Wie unterscheidet sich das Essverhalten in Gesellschaft bei Anorektikern und Bulimikern?

Rabe: Die Nahrungsaufnahme in Gesellschaft kann bei vielen Essgestörten durch eine kontrollierte Fassade gekennzeichnet sein, bei der augenscheinlich alles gegessen werden kann - wobei die Auswahl der Speisen meist kalorien-, fett- und kohlenhydratarm ist und mengenmäßig von normal bis sehr wenig schwankt. Dieses vordergründige Essverhalten kann durch Planung möglich werden, indem Betroffene vorher festlegen: «Wann esse ich wo, was, wie viel?» und sich so das Essen in der Situation erlauben können. Spontane Einladungen zum Essen sind so vor allem bei Anorektikern kaum möglich. Betroffene mit Magersucht (restriktiver Typ) vermeiden das Essen in Gesellschaft meist ganz.

Müssen Bulimiker zwingend Gewicht verlieren, um als ernsthaft krank zu gelten?

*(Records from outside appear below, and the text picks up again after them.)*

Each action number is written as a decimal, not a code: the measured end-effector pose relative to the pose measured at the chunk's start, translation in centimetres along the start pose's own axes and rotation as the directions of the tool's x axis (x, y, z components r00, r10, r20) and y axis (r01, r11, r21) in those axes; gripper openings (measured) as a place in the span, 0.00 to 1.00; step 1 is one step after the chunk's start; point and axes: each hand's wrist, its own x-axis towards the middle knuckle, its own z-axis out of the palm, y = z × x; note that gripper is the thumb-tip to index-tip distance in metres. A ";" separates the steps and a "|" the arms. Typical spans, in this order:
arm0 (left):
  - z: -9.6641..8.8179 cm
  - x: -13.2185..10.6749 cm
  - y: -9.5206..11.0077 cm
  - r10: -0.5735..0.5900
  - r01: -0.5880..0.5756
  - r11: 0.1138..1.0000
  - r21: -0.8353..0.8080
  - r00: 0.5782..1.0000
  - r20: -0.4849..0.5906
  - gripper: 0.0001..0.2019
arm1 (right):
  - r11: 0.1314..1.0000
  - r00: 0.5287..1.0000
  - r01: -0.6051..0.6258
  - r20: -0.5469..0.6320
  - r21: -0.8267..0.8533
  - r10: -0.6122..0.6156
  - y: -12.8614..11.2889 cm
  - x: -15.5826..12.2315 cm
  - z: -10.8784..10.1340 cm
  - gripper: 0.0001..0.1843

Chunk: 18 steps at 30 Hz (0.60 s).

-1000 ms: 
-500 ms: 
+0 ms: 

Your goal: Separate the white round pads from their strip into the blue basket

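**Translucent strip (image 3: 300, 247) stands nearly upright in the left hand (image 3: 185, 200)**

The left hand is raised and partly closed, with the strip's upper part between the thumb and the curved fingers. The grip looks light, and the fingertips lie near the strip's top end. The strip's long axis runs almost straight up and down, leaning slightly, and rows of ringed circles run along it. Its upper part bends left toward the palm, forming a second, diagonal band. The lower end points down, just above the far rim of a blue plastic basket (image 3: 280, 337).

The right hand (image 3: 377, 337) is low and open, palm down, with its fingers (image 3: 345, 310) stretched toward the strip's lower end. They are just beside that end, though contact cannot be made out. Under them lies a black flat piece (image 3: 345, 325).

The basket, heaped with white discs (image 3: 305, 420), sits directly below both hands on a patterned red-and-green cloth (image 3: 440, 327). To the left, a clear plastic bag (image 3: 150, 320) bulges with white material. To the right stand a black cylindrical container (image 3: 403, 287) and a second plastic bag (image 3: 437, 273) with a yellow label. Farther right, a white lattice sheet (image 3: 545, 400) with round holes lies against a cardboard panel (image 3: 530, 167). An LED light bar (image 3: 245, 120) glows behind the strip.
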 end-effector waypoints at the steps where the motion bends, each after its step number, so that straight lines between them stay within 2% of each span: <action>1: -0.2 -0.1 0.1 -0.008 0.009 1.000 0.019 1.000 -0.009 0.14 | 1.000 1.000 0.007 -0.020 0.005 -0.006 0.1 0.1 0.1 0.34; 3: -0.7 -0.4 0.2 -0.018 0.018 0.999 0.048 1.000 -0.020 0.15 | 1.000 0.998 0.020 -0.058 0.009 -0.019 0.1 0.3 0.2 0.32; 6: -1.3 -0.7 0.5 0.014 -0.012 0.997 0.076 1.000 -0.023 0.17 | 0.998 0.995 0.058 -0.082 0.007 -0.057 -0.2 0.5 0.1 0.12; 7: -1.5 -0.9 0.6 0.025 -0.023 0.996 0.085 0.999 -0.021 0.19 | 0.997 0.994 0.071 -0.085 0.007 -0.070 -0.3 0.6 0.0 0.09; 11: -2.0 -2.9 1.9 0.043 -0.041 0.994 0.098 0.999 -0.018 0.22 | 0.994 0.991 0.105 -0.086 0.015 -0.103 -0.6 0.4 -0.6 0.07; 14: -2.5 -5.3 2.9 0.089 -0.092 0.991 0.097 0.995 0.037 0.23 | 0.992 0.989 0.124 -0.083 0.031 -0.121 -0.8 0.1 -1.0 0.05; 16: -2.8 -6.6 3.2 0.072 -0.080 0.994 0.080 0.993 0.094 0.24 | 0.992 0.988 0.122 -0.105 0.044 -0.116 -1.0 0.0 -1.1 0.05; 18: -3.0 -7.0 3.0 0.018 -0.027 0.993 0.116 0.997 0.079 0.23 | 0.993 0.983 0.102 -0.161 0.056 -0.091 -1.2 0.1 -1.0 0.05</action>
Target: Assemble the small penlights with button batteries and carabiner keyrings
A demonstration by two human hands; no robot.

Rabe: Nicht unbedingt. Bei Betroffenen, die an einer Bulimie erkranken, liegt das Körpergewicht im Gegensatz zu Anorektikern gewöhnlich im Normal- beziehungsweise Idealbereich. Innerhalb dessen kann es aber - ausgelöst durch wechselnde Phasen des Hungerns und der übermäßigen Nahrungsaufnahme - sehr stark schwanken. Aufgrund körperlicher und hormoneller Zeichen einer Mangelernährung Bulimiekranker ist aber zu vermuten, dass viele Bulimiker ein höheres Set-Point-Gewicht (angeborenes Körpergewicht) haben und daher untergewichtig beziehungsweise chronisch unterernährt sind, obwohl sie auf den ersten Blick nicht so abgemagert wie Anorektiker erscheinen.

Conny Rabe ist Diplom-Trophologin, Ernährungstherapeutin und systemische Therapeutin. Sie praktiziert in der Praxisgemeinschaft Dr. Altmann und Herr Sieler in Leipzig.